Jane here, to tell you about one of the most exciting experiences of my life: watching mountain fireworks. As I sit in damp dark Yorkshire, trying to pretend that rain and cloud are not the norm for the British summer, I think about volcanoes I’ve seen, and wish I were in Italy seeing them again.
I've loved volcanoes since I was a teenager in the 1950s, when my parents took me to visit Vesuvius. In those days it wasn’t the peaceful, safe mountain that tourists see now. There weren’t exactly fireworks, but rocks tumbled down regularly from top to bottom of the crater, and jets of steam spurted up from crevices in the rocky wall as our guide took us along the crater’s rim, carefully keeping us on “the only safe path.” It was magic, especially when he told us solemnly that the volcano was overdue to erupt, and could be very dangerous, so “if I say run, you run.” Grand stuff, even though no eruption happened that day, or any day since…yet. When I went up Vesuvius thirty years later with my husband, the mountain was apparently safe, solid, dead. (“You were here in a previous geological age,” remarked my ever-loving.) But we knew Vesuvius wasn’t really dead, just asleep for now. Once a volcano, always a volcano. The residents of ancient Pompeii found that out.

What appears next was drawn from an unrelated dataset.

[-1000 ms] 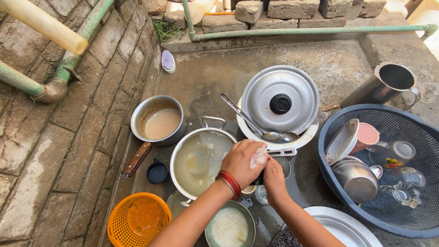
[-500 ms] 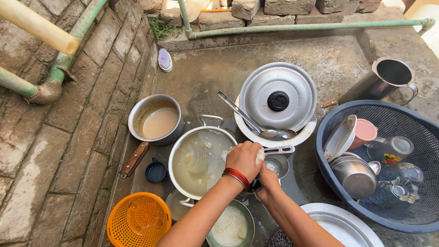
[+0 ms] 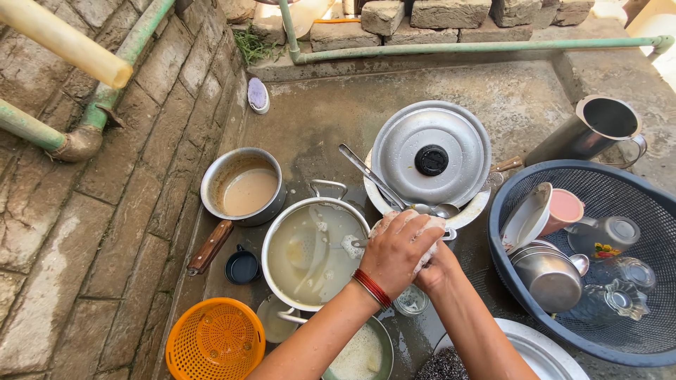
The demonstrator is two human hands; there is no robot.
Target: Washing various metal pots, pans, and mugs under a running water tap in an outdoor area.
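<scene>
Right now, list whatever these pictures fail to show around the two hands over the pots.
- Head view: the left hand covers most of the right hand, so what they hold is hidden apart from a soapy white edge; each hand's grip cannot be told.
- The small glass is partly hidden beneath the wrists.
- The white plate and foamy bowl are cut off by the bottom edge.
</scene>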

Last year we visited a volcano with real fireworks: Stromboli, on one of the Aeolian Islands off Sicily. You take a boat to the island (also named Stromboli,) in the afternoon, and pass by the base of the volcano, seeing the remains of recent lava-slides, and watching and hearing big rocks rolling down the slope and splashing into the sea. The boat docks at a small port nearby - extremely nearby, because as we look around and sip a glass of vino, the volcano towers over us, sending out puffs of smoke with occasional red flecks in it, and emitting ominous thunder-like roars. But this is just the overture to the main show.

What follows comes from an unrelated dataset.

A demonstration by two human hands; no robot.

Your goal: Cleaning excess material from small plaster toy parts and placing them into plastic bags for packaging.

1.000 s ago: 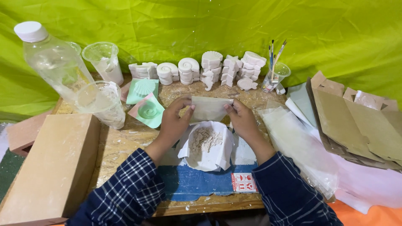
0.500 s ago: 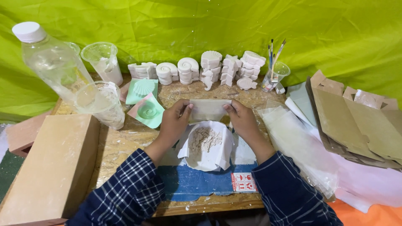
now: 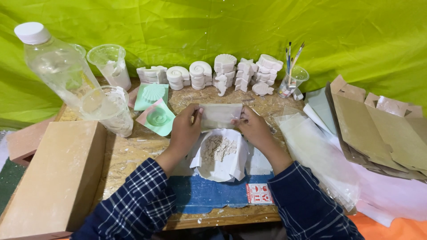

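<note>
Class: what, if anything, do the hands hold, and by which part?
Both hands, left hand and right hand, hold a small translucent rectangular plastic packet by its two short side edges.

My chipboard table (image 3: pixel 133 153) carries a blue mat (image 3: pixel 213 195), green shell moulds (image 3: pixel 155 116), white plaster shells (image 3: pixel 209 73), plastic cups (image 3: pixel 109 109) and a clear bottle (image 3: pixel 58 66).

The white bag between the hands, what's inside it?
The open white bag holds a heap of pale, crumbly powder. How deep it goes cannot be seen, because the bag's folded sides cover the lower part.
</note>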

At sunset we re-board our boat and it moors out to sea below the mountain, but at a safe distance. As the sky darkens, the show begins. Out from Stromboli’s crater erupt brilliant red streams of molten lava. They shoot into the air like fountains, then fall back to cascade downhill. There are huge shining rocks too, bright orange-red as the mountain spews them upwards, and gradually darkening to black as they cool. Some roll all the way down till we hear them splash in the sea. And the pyrotechnics are accompanied by an eerie booming, roaring sound, like thunder in an echoing valley, or like cosmic rock-blasting.
It’s an awesome, spell-binding experience. I could stay watching all night, but after a couple of hours the boat sails back to the island of Lipari where our hotel is. We and a few others who are reluctant to break the spell stand at the stern, still gazing at the continuing show till it vanishes into the dark.
I feel sad that it’s all over. But what memories it has left me!